Анна обладала мужской силой, а Сантен была по-мужски решительна. Вдвоем они ухватились за ручки носилок и потащили их наверх из канавы. Врач выкарабкался из грязи.

— Отлично. — Он был без головного убора, но на воротнике мундира хорошо выделялись знаки различия медицинской службы в виде змеи, обвивавшей жезл, а на рукавах — белые повязки с алыми крестами.

— А, мадемуазель де Тири! — Молодой человек узнал Сантен, поглядев на нее поверх раненого на носилках, находившегося между ними. — Я должен был догадаться, что это вы.

— Доктор, конечно… — Это был тот самый офицер, который прибыл на мотоцикле с лордом Эндрю и помогал графу в потреблении коньяка «Наполеон» в день, когда самолет Майкла разбился на северном поле.

Они поместили носилки на земле под живой изгородью, и врач опустился рядом на колени, что-то делая с неподвижной фигурой под серым одеялом.

— Может быть, он выдержит… если мы сможем поскорее доставить его в лазарет. — Он вскочил. — Но там, в машине, еще раненые. Мы должны вытащить их оттуда.

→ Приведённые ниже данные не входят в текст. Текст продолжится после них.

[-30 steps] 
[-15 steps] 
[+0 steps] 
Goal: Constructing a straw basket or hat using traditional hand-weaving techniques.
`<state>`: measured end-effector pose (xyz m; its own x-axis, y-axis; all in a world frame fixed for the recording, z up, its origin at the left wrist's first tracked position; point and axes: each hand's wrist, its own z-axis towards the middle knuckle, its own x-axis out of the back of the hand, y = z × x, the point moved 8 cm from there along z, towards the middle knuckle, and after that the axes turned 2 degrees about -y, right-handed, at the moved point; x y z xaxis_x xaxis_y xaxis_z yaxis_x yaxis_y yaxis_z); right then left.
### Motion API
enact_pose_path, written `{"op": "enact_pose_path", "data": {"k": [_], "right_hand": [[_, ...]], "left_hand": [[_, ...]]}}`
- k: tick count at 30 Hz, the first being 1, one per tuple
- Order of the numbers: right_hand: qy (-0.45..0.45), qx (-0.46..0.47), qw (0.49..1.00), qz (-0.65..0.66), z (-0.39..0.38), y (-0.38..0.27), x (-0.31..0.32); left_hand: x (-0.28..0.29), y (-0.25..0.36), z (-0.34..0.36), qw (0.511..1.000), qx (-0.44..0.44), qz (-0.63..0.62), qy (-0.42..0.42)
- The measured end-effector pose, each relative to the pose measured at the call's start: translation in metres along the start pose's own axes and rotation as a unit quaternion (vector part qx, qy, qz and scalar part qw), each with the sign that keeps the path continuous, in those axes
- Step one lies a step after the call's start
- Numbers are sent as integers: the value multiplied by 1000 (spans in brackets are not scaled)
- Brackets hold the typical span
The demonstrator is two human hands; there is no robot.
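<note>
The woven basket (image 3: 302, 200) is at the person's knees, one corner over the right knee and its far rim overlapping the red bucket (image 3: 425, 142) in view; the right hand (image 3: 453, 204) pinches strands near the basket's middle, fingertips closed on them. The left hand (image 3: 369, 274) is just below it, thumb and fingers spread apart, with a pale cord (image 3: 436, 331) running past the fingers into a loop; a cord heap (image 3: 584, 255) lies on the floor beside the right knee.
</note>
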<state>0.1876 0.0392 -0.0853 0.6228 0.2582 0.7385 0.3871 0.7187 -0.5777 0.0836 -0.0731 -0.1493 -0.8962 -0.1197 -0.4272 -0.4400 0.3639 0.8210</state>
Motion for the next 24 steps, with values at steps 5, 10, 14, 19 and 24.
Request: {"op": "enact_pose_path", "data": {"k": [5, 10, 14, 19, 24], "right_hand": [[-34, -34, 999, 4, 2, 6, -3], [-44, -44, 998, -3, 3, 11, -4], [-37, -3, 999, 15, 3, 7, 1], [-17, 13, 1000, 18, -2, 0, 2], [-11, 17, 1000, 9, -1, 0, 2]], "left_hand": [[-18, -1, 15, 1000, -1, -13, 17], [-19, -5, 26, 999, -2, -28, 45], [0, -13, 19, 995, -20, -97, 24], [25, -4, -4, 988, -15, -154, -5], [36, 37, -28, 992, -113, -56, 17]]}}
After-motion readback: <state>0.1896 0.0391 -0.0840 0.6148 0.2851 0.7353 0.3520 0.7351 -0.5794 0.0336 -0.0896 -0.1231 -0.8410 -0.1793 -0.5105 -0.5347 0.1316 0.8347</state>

Вместе они выгрузили остальные носилки и положили их в ряд.

— Этот готов. — Большим и указательным пальцами врач закрыл веки уставившихся в небо глаз, а затем натянул на лицо умершего край одеяла.

— Проезда по дороге нет — бесполезно пробиваться, мы потеряем и других, если только не сумеем разместить их в укрытии, где можно было бы хотя бы обработать раны.

Врач смотрел прямо на Сантен, с минуту она не понимала его вопросительного взгляда.

— В Морт Омм коттеджи переполнены, а дорога заблокирована, — повторил он.

— Конечно, — быстро спохватилась Сантен. — Надо везти в шато.

Граф встретил их на лестнице шато, и, когда Сантен объяснила, что нужно, он с энтузиазмом принял участие в превращении большого салона в госпитальную палату.

Они отодвинули мебель к стенам, чтобы освободить пол в середине, а потом сняли матрасы в верхних спальнях и стащили вниз по лестнице. С помощью санитарной машины и троих санитаров, которых набрал из рядовых молодой доктор, разложили матрасы на превосходном шерстяном обюссонском ковре.

А тем временем военная полиция по указанию врача подавала сигналы санитарным машинам, застрявшим на забитой дороге, направляя их в шато. Сам он ехал на подножке переднего автомобиля, а когда увидел Сантен, спрыгнул и поспешно схватил ее за руку.

— Мадемуазель! Есть ли другая дорога, по которой можно добраться до полевого госпиталя в Морт Омм? Мне нужны материалы и медикаменты — хлороформ, дезинфицирующие препараты, бинты — и еще один врач на помощь.

Его французский был сносным, но Сантен ответила по-английски:

— Я могу верхом поехать через поля.

— Вы просто молодчина. Я дам вам записку. — Он вытащил блокнот и нацарапал короткое послание. — Спросите майора Синклера, — вырвал листок бумаги и сложил его, — передовой госпиталь находится в коттеджах.

— Да, я знаю. А кто вы? Как мне им сказать, кто меня направил? — Практика последнего времени позволяла Сантен с большей готовностью произносить английские слова.

— Простите меня, мадемуазель, у меня прежде не было возможности вам представиться. Моя фамилия Кларк, капитан Роберт Кларк, но зовут Бобби.

Облаку, казалось, передалось от Сантен ощущение важности их миссии, и он неистово перелетал через препятствия и отбрасывал копытами комья грязи, несясь по полям и вдоль рядов виноградников. Улицы городка были запружены военными и транспортом, а передовой госпиталь в расположенных в ряд домиках находился в состоянии хаоса.